Search code examples
azureazure-databricksdatabricks-connectdatabricks-sql

Handling spaces in the abfss using COPY INTO with Azure Databricks


I am trying to use the COPY INTO statement in Databricks to ingest CSV files from Cloud Storage.

The problem is that the folder name has a space in it /AP Posted/ and when I try to refer to the path the code execution raises the below error:

Error in SQL statement: URISyntaxException: Illegal character in path at index 70: abfss://[email protected]/RAW/AP Posted/

I googled the error and found articles advising to replace the space with "%20". This solution is not effective.

So, does someone knows how to solve it? Or the only solution is indeed to prevent spaces in naming folders.

This is my current Databricks SQL Code:

COPY INTO prod_gbs_gpdi.bronze_data.my_table
FROM 'abfss://[email protected]/RAW/AP Posted/'
FILEFORMAT = CSV
VALIDATE 500 ROWS
PATTERN = 'AP_SAPEX_KPI_001 - Posted Invoices in 2021_3.CSV'
FORMAT_OPTIONS(
    'header'='true', 
    'delimiter'=';', 
    'skipRows'='8', 
    'mergeSchema'='true',  --Whether to infer the schema across multiple files and to merge the schema of each file
    'encoding'='UTF-8', 
    'enforceSchema'='true',  --Whether to forcibly apply the specified or inferred schema to the CSV files
    'ignoreLeadingWhiteSpace'='true',
    'ignoreTrailingWhiteSpace'='true',
    'mode'='PERMISSIVE'  --Parser mode around handling malformed records
)
COPY_OPTIONS (
    'force' = 'true',  --If set to true, idempotency is disabled and files are loaded regardless of whether they’ve been loaded before.
    'mergeSchema'= 'true'  --If set to true, the schema can be evolved according to the incoming data.
)

Solution

  • Trying to use the path where one of the folders has space, gave the same error.

    enter image description here

    • To overcome this, you can specify the folder in PATTERN parameter as follows:
    %sql
    COPY INTO table1
    FROM '/mnt/repro/op/'
    FILEFORMAT = csv
    PATTERN='has space/sample1.csv'
    FORMAT_OPTIONS ('mergeSchema' = 'true','header'='true')
    COPY_OPTIONS ('mergeSchema' = 'true');
    

    enter image description here

    • Or, giving path as path/has?space/ also works.
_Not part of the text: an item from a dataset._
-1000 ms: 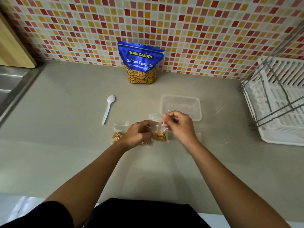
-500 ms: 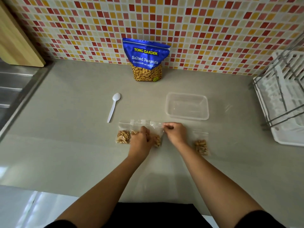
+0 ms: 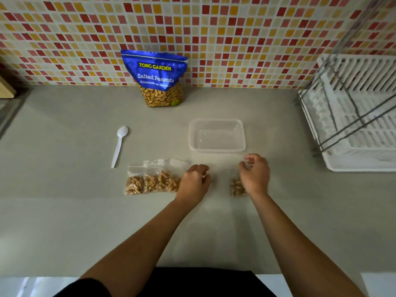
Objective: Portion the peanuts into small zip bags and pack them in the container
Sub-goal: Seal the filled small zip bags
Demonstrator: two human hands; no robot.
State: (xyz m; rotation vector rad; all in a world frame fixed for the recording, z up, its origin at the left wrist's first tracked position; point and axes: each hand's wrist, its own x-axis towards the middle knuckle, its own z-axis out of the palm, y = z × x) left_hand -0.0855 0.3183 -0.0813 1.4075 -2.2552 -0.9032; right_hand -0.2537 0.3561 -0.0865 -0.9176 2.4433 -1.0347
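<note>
Three small zip bags of peanuts (image 3: 152, 182) lie overlapping in a row on the counter. My left hand (image 3: 194, 182) rests at the right end of that row, fingers loosely curled, holding nothing that I can see. A fourth small bag of peanuts (image 3: 235, 188) lies apart to the right, partly hidden under my right hand (image 3: 255, 173), which hovers over its top with fingers loosely curled and spread. The clear plastic container (image 3: 216, 147) stands empty just behind both hands. The blue Salted Peanuts pouch (image 3: 157, 78) stands upright against the tiled wall.
A white plastic spoon (image 3: 119, 144) lies left of the container. A white dish rack with a wire frame (image 3: 353, 116) fills the right side. A sink edge (image 3: 8, 116) and a wooden board (image 3: 6, 91) sit at far left.
My right hand let go of the middle bag's top and moved right, over the separate bag. My left hand slid right, off the bags to the row's end.
</note>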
But if there are multiple folders like has space, hasAspace, hasBspace etc., then this would not work as expected.
    %sql
    COPY INTO table2
    FROM '/mnt/repro/op/has?space/'
    FILEFORMAT = csv
    PATTERN='sample1.csv'
    FORMAT_OPTIONS ('mergeSchema' = 'true','header'='true')
    COPY_OPTIONS ('mergeSchema' = 'true');
    

    enter image description here

    • Another alternative is to copy the file to dbfs using dbutils.fs.cp() and then use dbfs path to use COPY INTO.
    dbutils.fs.cp('/mnt/repro/op/has space/sample1.csv','/FileStore/tables/mycsv.csv')
    
    %sql
    COPY INTO table3
    FROM '/FileStore/tables/'
    FILEFORMAT = csv
    PATTERN='mycsv.csv'
    FORMAT_OPTIONS ('mergeSchema' = 'true','header'='true')
    COPY_OPTIONS ('mergeSchema' = 'true');
    

    enter image description here